## TASK REQUIREMENTS:
Print the listing that follows, character for character.
____
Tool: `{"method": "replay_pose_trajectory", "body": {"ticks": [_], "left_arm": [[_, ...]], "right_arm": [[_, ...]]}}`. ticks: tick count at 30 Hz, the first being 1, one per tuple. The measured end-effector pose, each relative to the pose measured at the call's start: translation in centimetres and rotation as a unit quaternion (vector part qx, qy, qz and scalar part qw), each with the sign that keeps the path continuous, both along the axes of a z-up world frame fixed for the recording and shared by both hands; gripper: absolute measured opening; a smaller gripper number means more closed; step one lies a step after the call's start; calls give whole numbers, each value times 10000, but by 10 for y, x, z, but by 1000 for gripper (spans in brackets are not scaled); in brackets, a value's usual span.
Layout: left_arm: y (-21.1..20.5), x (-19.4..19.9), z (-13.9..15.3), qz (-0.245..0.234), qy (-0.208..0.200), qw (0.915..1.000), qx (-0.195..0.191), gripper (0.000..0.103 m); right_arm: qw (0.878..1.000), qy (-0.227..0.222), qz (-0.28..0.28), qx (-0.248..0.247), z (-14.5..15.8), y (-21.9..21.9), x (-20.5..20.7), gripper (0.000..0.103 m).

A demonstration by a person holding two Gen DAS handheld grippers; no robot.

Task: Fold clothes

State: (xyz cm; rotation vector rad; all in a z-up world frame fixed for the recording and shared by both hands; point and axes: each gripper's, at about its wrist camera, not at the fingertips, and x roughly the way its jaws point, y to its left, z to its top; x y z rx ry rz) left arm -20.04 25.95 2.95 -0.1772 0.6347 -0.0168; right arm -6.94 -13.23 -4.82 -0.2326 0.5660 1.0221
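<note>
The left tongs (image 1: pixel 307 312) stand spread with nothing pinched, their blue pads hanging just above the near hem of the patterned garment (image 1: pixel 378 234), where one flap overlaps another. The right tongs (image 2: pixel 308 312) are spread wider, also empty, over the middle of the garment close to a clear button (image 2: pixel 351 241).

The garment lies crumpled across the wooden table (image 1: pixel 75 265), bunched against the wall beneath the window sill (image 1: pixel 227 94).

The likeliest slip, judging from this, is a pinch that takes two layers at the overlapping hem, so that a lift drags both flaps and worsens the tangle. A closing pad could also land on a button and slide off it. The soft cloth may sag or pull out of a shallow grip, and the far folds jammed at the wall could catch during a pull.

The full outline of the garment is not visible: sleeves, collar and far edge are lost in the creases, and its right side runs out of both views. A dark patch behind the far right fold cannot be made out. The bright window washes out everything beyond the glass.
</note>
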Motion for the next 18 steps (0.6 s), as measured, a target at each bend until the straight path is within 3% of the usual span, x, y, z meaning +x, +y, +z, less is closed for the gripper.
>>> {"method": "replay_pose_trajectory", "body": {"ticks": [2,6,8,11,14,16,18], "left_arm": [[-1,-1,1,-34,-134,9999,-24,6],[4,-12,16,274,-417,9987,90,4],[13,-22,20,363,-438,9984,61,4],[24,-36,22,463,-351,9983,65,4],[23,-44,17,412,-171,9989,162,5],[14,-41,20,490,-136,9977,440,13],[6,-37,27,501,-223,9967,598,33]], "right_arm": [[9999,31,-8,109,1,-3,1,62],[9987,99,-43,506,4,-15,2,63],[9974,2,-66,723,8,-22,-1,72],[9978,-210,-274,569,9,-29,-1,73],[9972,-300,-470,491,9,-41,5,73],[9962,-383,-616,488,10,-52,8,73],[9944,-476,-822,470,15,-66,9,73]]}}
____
## SOLUTION TO THE EXERCISE:
Tool: `{"method": "replay_pose_trajectory", "body": {"ticks": [_], "left_arm": [[_, ...]], "right_arm": [[_, ...]]}}`. ticks: tick count at 30 Hz, the first being 1, one per tuple. The measured end-effector pose, each relative to the pose measured at the call's start: translation in centimetres and rotation as a unit quaternion (vector part qx, qy, qz and scalar part qw), each with the sign that keeps the path continuous, both along the axes of a z-up world frame fixed for the recording and shared by both hands; gripper: absolute measured opening; a smaller gripper number means more closed; step one lies a step after the call's start; calls give whole numbers, each value times 10000, but by 10 for y, x, z, but by 1000 for gripper (spans in brackets are not scaled); in brackets, a value's usual span.
Layout: left_arm: y (-21.1..20.5), x (-19.4..19.9), z (-13.9..15.3), qz (-0.245..0.234), qy (-0.208..0.200), qw (0.915..1.000), qx (-0.195..0.191), gripper (0.000..0.103 m); right_arm: qw (0.878..1.000), qy (-0.227..0.222), qz (-0.28..0.28), qx (-0.248..0.247), z (-14.5..15.8), y (-21.9..21.9), x (-20.5..20.7), gripper (0.000..0.103 m).

A demonstration by a person holding two Gen DAS handheld grippers; no robot.

Task: Fold clothes

State: (xyz cm; rotation vector rad; all in a z-up world frame fixed for the recording and shared by both hands; point and axes: each gripper's, at about its wrist camera, not at the fingertips, and x roughly the way its jaws point, y to its left, z to its top; x y z rx ry rz) left arm -20.04 25.95 2.95 -0.1772 0.6347 -0.0168; right arm -6.94 -13.23 -4.82 -0.2326 0.5660 1.0221
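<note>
The left tongs (image 1: pixel 307 312) stand spread with nothing pinched, their blue pads hanging just above the near hem of the patterned garment (image 1: pixel 378 234), where one flap overlaps another. The right tongs (image 2: pixel 308 312) are spread wider, also empty, over the middle of the garment close to a clear button (image 2: pixel 351 241).

The garment lies crumpled across the wooden table (image 1: pixel 75 265), bunched against the wall beneath the window sill (image 1: pixel 227 94).

The likeliest slip, judging from this, is a pinch that takes two layers at the overlapping hem, so that a lift drags both flaps and worsens the tangle. A closing pad could also land on a button and slide off it. The soft cloth may sag or pull out of a shallow grip, and the far folds jammed at the wall could catch during a pull.

The full outline of the garment is not visible: sleeves, collar and far edge are lost in the creases, and its right side runs out of both views. A dark patch behind the far right fold cannot be made out. The bright window washes out everything beyond the glass.
</note>
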Motion for the next 18 steps (0.6 s), as measured, a target at each bend until the straight path is within 3% of the usual span, x, y, z meaning +x, +y, +z, less is closed for the gripper.
>>> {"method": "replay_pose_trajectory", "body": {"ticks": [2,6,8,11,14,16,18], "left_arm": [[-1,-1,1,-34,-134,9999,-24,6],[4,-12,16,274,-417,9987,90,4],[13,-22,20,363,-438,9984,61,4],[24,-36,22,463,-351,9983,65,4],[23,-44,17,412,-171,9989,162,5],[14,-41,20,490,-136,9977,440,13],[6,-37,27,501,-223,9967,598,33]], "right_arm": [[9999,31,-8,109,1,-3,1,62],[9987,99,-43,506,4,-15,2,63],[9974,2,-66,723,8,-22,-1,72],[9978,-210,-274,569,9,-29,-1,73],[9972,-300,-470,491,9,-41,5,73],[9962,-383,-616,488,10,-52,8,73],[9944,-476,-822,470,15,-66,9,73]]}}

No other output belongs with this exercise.